Problem requirements: Give back exactly the lines of the material below, starting with the line with "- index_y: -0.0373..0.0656" and going on through the line with "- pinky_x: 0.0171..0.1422".

============

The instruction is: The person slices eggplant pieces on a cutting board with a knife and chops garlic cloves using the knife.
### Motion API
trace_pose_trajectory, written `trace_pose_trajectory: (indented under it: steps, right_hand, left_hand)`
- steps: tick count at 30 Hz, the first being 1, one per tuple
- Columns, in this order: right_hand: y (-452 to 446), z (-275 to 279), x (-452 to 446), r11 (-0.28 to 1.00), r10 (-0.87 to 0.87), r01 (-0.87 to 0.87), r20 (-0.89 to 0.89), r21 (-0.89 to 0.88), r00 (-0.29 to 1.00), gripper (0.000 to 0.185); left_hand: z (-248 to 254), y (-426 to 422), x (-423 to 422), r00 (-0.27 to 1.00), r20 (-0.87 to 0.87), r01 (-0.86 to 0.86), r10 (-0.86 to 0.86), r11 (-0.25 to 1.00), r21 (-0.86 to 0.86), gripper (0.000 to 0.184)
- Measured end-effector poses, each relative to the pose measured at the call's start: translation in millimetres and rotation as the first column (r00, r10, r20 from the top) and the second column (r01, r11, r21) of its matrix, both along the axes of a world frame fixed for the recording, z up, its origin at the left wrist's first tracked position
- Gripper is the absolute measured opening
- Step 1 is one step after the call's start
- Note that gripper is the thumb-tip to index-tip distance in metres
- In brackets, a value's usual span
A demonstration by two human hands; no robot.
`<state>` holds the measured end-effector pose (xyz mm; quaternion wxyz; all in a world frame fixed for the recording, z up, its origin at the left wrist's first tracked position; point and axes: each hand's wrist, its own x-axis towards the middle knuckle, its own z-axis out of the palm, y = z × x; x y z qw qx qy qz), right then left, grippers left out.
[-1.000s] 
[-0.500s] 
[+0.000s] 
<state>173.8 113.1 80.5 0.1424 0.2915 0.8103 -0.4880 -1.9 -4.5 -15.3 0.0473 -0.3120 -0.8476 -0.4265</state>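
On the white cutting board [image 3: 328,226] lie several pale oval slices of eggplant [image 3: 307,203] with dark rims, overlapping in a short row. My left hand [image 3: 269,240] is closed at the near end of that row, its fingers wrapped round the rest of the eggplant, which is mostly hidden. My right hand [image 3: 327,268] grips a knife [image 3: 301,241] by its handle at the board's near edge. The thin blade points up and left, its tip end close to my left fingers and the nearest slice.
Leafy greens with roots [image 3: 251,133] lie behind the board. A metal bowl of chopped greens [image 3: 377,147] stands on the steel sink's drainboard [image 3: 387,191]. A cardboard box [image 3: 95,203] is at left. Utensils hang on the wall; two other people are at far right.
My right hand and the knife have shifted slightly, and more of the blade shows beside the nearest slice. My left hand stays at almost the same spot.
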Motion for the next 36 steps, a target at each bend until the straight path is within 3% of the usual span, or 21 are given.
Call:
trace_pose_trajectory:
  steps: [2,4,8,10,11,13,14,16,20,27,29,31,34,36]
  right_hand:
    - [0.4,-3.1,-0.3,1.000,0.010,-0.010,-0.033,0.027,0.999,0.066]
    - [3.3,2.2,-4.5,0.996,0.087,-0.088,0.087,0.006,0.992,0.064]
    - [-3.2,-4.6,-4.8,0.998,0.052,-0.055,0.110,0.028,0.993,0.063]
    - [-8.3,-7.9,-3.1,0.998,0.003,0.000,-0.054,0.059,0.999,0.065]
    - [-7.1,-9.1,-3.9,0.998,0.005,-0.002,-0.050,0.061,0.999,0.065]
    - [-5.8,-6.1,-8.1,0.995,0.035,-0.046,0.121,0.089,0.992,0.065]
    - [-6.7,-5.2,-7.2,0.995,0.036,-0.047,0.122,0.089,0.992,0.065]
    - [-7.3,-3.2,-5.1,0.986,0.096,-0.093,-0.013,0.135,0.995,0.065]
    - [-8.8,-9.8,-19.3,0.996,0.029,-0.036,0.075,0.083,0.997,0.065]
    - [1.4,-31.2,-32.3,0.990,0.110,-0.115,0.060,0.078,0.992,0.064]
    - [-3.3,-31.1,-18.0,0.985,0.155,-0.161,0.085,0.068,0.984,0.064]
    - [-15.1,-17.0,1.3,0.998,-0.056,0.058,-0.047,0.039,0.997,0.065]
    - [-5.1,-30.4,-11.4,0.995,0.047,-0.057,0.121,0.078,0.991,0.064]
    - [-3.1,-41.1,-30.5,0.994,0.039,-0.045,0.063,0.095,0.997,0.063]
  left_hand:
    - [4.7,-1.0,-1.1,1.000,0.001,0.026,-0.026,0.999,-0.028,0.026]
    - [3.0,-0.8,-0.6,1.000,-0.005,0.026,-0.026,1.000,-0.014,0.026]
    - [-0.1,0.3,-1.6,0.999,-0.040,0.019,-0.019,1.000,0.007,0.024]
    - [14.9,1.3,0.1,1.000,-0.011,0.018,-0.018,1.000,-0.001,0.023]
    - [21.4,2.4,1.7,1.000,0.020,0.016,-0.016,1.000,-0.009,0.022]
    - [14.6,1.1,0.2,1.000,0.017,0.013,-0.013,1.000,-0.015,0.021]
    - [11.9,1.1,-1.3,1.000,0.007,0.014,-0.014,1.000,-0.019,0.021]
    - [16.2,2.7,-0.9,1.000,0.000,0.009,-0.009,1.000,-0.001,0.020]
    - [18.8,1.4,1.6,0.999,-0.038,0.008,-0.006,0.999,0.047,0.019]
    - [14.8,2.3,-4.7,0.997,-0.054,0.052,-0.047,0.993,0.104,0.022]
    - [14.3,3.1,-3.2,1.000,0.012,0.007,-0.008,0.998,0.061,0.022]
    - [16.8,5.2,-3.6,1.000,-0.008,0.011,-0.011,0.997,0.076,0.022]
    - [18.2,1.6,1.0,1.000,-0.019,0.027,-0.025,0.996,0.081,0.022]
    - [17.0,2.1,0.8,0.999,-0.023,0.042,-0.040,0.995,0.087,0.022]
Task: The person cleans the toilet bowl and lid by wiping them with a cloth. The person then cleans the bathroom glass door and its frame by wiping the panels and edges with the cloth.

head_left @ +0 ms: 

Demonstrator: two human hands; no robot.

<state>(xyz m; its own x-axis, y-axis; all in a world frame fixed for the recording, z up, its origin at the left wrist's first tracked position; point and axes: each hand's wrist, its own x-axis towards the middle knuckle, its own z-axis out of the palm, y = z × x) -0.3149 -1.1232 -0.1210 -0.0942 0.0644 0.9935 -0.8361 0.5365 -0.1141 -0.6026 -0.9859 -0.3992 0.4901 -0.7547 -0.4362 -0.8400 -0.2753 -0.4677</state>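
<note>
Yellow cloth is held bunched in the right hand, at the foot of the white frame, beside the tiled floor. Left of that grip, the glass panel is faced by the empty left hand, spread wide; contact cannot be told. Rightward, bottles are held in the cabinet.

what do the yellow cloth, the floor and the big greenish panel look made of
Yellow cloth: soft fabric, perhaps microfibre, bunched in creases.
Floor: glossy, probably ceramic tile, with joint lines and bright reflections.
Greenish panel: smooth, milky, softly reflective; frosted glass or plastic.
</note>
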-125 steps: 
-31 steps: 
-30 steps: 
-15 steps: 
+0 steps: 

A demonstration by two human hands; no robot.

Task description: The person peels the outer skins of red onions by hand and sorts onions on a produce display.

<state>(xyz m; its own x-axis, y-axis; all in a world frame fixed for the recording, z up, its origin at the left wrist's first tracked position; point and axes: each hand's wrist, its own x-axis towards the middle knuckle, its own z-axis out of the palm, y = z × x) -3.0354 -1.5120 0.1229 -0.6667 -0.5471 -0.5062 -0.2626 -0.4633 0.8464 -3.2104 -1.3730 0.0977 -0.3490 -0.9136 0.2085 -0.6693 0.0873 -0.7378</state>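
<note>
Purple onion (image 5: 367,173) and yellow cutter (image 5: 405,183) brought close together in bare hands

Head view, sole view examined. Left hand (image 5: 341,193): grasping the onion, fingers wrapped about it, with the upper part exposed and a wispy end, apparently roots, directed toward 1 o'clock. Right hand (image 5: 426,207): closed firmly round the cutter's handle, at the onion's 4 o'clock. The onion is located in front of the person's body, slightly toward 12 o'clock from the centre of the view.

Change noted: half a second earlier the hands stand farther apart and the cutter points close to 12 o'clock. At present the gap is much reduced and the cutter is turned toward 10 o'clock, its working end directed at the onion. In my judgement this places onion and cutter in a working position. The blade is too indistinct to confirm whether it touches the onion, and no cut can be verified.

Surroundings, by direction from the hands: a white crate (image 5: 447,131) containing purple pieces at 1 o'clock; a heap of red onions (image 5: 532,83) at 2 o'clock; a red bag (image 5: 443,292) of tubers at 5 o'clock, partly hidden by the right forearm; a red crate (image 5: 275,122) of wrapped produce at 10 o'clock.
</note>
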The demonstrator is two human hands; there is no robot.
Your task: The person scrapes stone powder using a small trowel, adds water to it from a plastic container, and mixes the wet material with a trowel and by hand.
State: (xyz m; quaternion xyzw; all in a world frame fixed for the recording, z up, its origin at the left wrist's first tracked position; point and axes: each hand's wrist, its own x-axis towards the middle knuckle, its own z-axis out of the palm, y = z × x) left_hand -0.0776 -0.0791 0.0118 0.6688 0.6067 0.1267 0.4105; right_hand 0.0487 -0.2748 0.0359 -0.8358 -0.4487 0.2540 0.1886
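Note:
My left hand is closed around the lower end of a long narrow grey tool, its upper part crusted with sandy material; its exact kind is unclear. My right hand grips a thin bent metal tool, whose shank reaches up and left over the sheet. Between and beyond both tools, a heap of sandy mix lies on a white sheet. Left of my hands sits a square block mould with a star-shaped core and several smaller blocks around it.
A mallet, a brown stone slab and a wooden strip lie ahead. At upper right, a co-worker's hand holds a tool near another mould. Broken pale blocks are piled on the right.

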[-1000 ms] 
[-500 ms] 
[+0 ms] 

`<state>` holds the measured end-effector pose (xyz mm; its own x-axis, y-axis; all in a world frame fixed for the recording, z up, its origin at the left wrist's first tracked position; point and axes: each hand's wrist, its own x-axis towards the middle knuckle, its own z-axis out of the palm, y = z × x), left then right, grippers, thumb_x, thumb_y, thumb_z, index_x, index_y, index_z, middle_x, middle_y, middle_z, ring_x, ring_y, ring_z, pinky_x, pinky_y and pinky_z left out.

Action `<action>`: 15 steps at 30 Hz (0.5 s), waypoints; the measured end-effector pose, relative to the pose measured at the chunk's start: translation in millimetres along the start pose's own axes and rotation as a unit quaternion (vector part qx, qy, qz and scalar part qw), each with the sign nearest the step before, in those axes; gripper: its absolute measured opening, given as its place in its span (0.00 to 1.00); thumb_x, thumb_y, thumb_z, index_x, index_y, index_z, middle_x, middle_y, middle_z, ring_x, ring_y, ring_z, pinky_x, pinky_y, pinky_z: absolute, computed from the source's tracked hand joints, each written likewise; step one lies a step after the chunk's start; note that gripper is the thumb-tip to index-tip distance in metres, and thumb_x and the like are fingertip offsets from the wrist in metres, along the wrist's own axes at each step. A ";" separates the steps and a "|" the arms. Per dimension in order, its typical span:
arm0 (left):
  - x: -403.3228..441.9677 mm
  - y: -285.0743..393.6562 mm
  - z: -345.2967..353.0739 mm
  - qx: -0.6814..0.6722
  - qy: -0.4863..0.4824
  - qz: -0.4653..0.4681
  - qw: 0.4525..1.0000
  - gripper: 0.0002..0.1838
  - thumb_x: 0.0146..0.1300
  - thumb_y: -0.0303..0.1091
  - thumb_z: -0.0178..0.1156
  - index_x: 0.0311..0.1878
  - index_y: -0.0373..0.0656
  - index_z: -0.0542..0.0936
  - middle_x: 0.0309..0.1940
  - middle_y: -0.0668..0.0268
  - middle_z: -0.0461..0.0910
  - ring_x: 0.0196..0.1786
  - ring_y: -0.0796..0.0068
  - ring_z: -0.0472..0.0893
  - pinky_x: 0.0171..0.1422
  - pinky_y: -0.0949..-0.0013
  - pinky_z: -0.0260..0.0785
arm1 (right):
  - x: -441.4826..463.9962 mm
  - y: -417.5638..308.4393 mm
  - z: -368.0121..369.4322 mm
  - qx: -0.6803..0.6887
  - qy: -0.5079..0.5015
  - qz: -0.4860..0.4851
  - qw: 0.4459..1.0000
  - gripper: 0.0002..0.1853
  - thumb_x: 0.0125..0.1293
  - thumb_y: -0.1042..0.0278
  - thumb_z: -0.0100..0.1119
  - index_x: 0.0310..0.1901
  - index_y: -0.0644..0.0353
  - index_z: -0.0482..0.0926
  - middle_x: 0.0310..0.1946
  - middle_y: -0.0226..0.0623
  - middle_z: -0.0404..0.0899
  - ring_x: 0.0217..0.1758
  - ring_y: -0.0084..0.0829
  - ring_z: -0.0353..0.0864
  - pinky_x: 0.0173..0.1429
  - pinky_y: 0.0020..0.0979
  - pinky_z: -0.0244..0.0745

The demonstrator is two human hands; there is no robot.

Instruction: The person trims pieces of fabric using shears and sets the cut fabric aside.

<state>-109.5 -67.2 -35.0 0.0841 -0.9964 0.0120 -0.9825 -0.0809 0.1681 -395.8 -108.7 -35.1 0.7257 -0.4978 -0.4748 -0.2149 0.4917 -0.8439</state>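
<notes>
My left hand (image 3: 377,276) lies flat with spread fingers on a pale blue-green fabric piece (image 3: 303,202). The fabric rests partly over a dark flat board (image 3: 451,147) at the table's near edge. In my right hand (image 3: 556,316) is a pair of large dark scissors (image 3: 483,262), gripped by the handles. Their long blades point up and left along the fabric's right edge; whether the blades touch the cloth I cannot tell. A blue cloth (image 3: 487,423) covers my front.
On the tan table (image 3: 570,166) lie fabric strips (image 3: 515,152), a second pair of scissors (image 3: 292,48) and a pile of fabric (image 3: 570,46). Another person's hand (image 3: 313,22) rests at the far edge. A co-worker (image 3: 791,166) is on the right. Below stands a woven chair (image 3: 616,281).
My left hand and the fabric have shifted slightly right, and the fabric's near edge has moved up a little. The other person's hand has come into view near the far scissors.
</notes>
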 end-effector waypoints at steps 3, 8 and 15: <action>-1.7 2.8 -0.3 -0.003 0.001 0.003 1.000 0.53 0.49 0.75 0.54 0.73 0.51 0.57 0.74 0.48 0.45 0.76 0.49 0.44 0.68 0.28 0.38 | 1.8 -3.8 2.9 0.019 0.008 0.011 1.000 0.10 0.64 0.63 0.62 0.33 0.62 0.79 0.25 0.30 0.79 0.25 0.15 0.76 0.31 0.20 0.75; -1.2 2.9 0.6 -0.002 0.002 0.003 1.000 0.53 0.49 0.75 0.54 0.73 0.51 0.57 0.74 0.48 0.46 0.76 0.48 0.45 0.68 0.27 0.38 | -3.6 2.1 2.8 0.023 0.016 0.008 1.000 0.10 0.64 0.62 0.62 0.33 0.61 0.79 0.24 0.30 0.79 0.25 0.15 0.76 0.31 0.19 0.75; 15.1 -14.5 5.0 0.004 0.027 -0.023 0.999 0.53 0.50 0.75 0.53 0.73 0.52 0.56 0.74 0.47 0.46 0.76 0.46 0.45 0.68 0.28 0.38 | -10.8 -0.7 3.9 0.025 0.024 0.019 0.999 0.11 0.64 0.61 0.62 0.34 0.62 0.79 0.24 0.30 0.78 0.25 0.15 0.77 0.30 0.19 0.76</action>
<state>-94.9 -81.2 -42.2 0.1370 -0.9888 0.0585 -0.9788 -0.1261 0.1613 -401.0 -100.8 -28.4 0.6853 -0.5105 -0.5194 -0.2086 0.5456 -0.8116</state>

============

Exercise output:
  - index_y: -0.0373..0.0656
  - index_z: -0.0542..0.0936
  - middle_x: 0.0309..0.1940
  - middle_y: -0.0668..0.0268
  - middle_z: -0.0461..0.0910
  - ring_x: 0.0196..0.1786
  - ring_y: -0.0796..0.0068
  - ring_z: -0.0472..0.0893
  - pinky_x: 0.0171..0.1422

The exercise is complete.